Although we've been putting food out at night as usual, we hadn't seen a Badger this year. The food was gone in the morning, but was still there each night when we went to bed. Last night I put some peanuts and chicken skin out quite early and got on with doing other things. At 10.30 p.m. when I checked, it had all gone. I was surprised as I thought I'd been looking frequently enough not to miss any arrival. I decided to put some more out and hope for a return and at about 11.35 p.m. I was rewarded.
Pam watched from one window, with a spot light while I photographed from another. It didn't mind the torch and only jumped momentarily when the flash went off the first time. After a sniff around to see if the coast was clear it settled down. It was a fairly small, slim badger with no noticeable scars and a well covered rear. Older badgers get bald spots on their rumps and often show scars from fighting.

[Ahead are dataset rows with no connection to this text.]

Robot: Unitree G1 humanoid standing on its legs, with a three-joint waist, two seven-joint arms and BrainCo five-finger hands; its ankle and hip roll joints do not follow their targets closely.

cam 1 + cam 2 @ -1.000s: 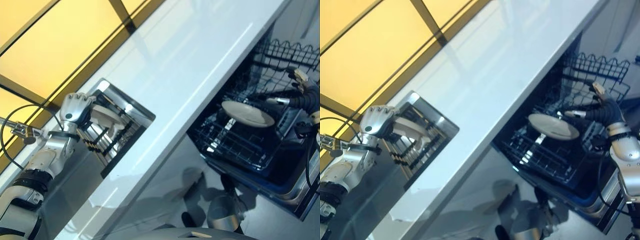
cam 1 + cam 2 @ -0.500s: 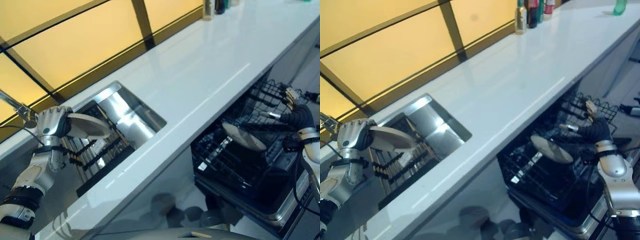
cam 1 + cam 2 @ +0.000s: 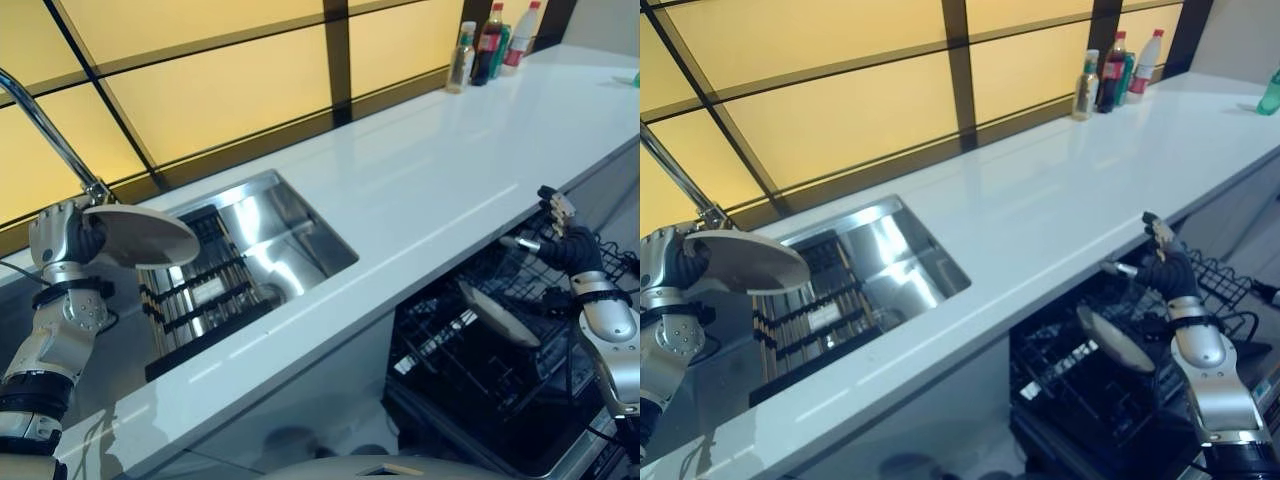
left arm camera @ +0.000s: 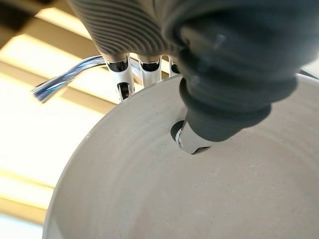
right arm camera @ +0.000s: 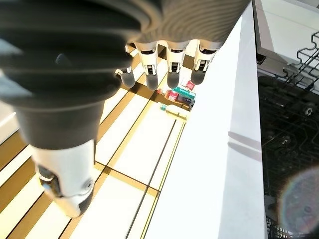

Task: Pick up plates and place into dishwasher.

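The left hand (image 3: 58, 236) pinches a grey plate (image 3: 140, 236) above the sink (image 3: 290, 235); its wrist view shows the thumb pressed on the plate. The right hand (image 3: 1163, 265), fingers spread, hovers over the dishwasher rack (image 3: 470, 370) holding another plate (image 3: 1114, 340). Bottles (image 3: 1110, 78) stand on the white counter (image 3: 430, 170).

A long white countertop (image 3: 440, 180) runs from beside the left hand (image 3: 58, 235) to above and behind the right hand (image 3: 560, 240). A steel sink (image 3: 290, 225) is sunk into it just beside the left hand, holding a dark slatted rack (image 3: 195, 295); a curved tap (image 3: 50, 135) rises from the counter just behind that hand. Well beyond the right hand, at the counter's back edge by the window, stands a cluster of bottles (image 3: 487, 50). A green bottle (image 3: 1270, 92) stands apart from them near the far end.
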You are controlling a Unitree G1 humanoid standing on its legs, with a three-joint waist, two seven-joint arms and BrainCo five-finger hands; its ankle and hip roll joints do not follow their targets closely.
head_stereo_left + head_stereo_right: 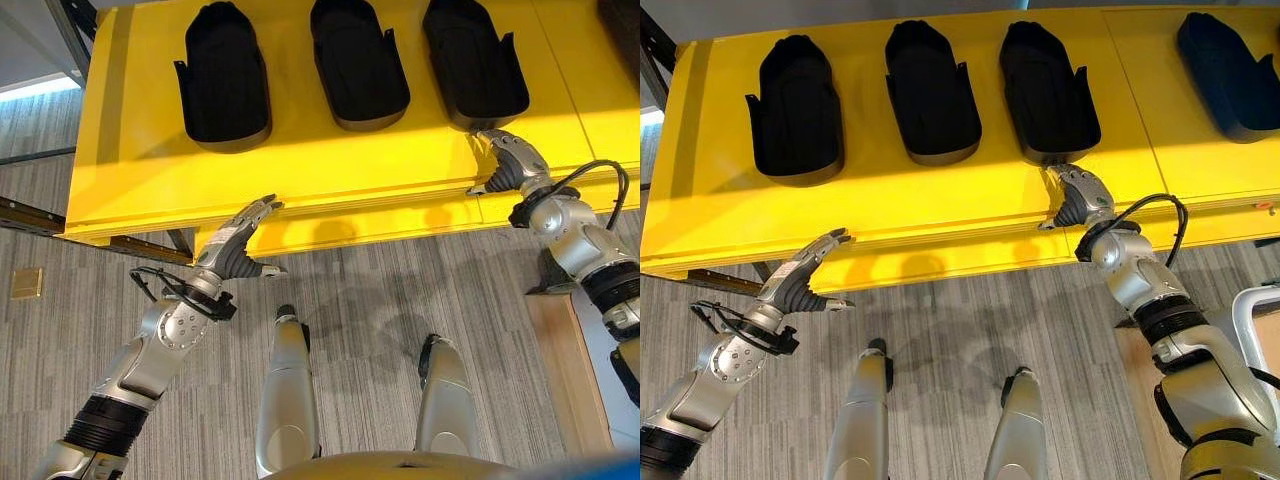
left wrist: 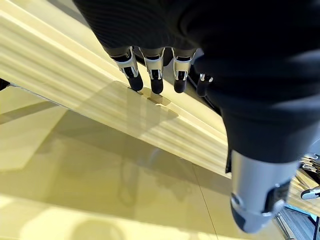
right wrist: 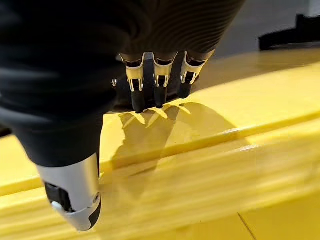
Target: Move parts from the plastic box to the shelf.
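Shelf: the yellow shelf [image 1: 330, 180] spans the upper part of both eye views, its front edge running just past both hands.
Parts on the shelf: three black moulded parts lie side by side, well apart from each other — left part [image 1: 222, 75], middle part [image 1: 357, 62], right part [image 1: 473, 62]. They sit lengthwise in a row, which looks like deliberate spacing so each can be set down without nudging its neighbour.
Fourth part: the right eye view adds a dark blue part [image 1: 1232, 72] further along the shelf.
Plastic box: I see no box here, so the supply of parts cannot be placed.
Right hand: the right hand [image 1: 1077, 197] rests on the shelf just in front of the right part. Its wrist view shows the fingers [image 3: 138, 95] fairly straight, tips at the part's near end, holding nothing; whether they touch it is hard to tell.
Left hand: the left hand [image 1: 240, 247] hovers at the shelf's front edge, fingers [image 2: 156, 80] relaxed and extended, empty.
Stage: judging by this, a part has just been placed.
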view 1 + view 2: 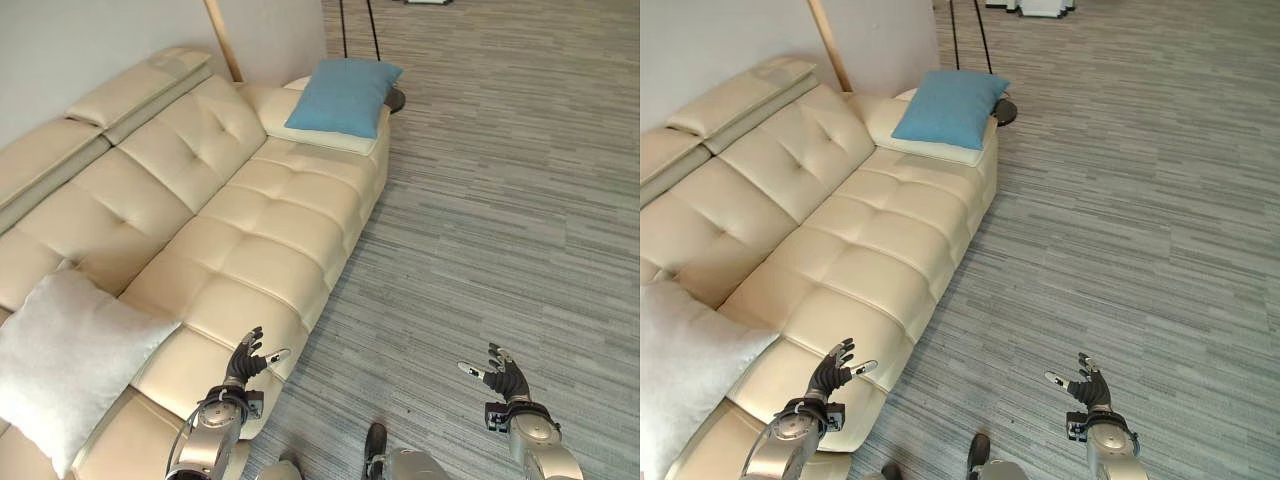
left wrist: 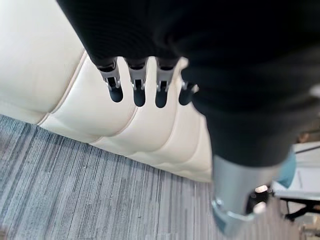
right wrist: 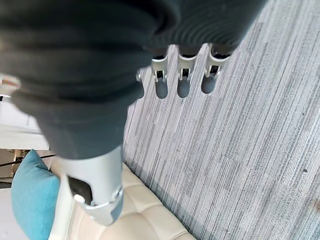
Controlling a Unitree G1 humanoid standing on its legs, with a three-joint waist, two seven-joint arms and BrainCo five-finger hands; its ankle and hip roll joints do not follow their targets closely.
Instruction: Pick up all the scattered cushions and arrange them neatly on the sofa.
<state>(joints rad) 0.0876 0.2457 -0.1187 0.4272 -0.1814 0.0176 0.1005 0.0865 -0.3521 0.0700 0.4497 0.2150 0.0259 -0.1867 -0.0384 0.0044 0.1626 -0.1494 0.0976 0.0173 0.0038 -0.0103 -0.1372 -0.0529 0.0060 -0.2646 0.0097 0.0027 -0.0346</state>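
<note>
A cream leather sofa (image 1: 250, 220) runs from the near left to the far middle. A blue cushion (image 1: 342, 95) lies on its far end, on top of a cream cushion (image 1: 300, 125). A pale grey cushion (image 1: 60, 355) leans on the near end of the seat. My left hand (image 1: 245, 362) hovers open over the sofa's front edge, holding nothing; its fingers (image 2: 137, 90) are straight. My right hand (image 1: 503, 372) is open over the carpet, empty, with fingers (image 3: 182, 80) straight.
Grey striped carpet (image 1: 500, 200) spreads to the right of the sofa. A wooden pole (image 1: 222, 40) leans against the wall behind the sofa's far end. A dark round foot (image 1: 395, 98) sits on the floor beside the blue cushion.
</note>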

We both though that this was a youngish animal, possibly a female, although I don't think that it is as easy to tell the sexes apart by their head shapes as is sometimes claimed.when she was happy that the coast was clear she got down the nuts. I don't know for sure it's the same one back for second helpings, it could have been a different one.
When you watch a badger eating it is surprising how far back the mouth is set. They sometimes have difficulty picking the nuts up. The pointed snout is ideal for making holes in our lawn to get at earth worms. Fortunately I'd rather watch them than have a flat lawn, although Pam's not too pleased if they dig up plants she's just put in the borders.